September 17:
China's Ministry of Finance (MoF) of has awarded RMB 1.27 billion ($185.94 million) in subsidies to support the building of high-tech solar energy panels. MoF will provide RMB 20 ($2.92) per watt to buildings that use solar panels with a total installed capacity of more than 50 kilowatts. Government subsidies will make solar projects financially viable and stimulate solar cells sales; additional subsidies will be announced in the coming months, Russia’s Interfax News Agency reports.
September 23:
At the China-Russia-Central Asia Oil and Gas Forum, Liu Xiaoli, deputy director of the National Development and Reform Commission’s Energy Research Institute, has announced that China is working to diversify its natural gas imports and move its pricing mechanism to market levels. Currently, China's natural gas and liquefied natural gas (LNG) imports come from Central Asia, Russia, and Burma. China has rapidly constructed natural gas pipelines from Kazakhstan, Russia, and Burma, and its domestic pipeline system is nearing completion. By 2020, China's natural gas demand will reach approximately 240 billion cubic meters, triple its 2008 figure, the official Xinhua News Agency reports.
September 24:
The annual China-India ‘Hand-in-Hand’ military exercises will not be held this year because Beijing cannot spare the troops and New Delhi thought it too costly to fly and house its troops in Yunan.

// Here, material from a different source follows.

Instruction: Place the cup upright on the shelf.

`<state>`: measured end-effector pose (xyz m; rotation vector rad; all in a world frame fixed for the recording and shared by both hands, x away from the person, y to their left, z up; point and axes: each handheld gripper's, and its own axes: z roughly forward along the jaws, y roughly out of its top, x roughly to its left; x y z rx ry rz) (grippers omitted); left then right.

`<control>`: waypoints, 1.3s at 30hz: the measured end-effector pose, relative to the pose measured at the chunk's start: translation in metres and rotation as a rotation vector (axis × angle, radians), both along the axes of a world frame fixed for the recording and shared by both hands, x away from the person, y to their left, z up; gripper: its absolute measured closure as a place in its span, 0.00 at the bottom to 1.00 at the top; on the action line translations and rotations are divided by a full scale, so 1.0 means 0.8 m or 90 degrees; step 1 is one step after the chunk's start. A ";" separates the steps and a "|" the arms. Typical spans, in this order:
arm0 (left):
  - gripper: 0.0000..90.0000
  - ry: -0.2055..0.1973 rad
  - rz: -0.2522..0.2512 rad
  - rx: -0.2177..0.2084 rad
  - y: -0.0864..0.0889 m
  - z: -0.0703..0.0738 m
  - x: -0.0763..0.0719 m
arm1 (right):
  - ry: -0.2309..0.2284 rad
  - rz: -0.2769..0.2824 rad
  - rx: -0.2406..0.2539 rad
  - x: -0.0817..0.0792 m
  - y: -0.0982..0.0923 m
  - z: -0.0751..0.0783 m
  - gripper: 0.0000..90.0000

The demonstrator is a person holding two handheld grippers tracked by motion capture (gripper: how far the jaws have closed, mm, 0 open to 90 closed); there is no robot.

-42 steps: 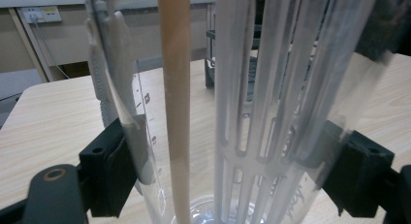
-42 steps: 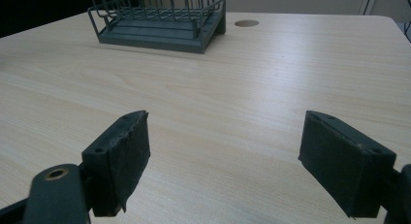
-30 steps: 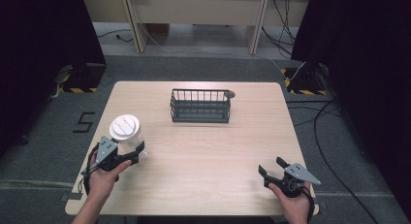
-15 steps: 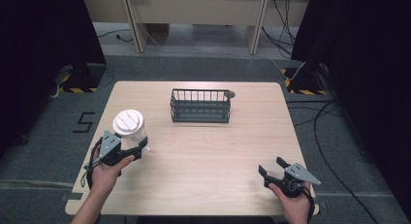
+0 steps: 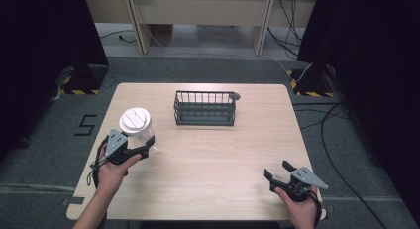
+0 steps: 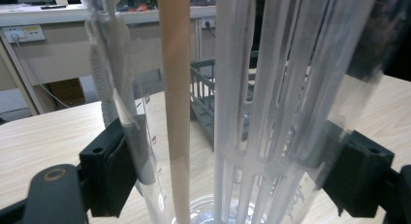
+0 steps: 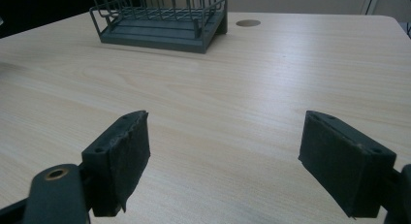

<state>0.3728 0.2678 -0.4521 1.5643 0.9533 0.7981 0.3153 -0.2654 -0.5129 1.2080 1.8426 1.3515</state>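
Hands come in from the near edge of the table, each with a gripper. The right gripper sits low near the front right corner, jaws spread wide with nothing between them. The left gripper is clenched on a clear plastic cup with a white lid — its own camera shows both pads pressed to the ribbed wall, a pale straw inside. The cup stands by the left edge, about midway back. I judge this the carry step, with the wire basket farther back at centre the likely goal; next it needs a lift clearing the basket's rim, kept upright. Bare wood lies between — plenty of room, though the left edge is close.
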 end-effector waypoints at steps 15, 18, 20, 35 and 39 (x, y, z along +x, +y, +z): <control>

The joint training, the biggest confidence-building measure between the two countries, began in 2007 when 118 Indian soldiers landed in Kunming, for an eight-day drill. It was followed-up in 2008 when 130 Chinese soldiers traveled to India for war games. Both armies had agreed that the exercise – called a "joint training operation" – would be held every year. But after just two episodes, it appears to have floundered, the Indian Express reports. Indian warships made port calls in Qingdao and a Chinese Navy warship visited Kochi in August. But a joint exercise of the two air forces, proposed in 2006, has also not taken off, India’s Telegraph report.
September 25:
The Indian Air Force is building series of radars in the mountains along the Line of Actual Control (LAC) to strengthening its air defense in Ladakh against China’s People’s Liberation Army. (PLA). Indian Air Force (IAF) Air Marshal N.A.K. Browne told the Press Trust of India that over the next four to five years radars would gradually be expanded to cover 667-km of the LAC with China. He said the IAF would base two Su-30MKI squadrons in Punjab (India's northern state) by 2011 as well as two units of medium and light helicopters. The comments come on the heals of IAF chief Air Chief Marshal P.V. Naik recent remarks that India's air force fleet was just one-third the size of the PLA airforce.
September 26:
The official Global Times and Reuters reports that Burma’s government has ordered all Chinese citizens to leave the disputed Kokang border region. The Burmese authorities claim more than 10,000 Chinese citizens have been living in Burmese territory illegally without proper authorization. An official of the United Wa State Army adjacent to Kokang confirmed the report and told the Democratic Voice of Burma that three SPDC divisions including 22 regiments were still stationed near the territory. In response China’s Foreign Ministry has urged Myanmar to “take effective measures to safeguard the lawful rights of Chinese citizens in Myanmar,” the official China Military Online reports.
[Editor’s Note: On October 1 China’s foreign ministry denied all reports of unrest along the border. “The current situation in the China-Myanmar [Burma] border are stable and in order. The exchanges between the two peoples are also normal,” a foreign ministry spokesperson said in comments carried by the Democratic Voice of Burma.]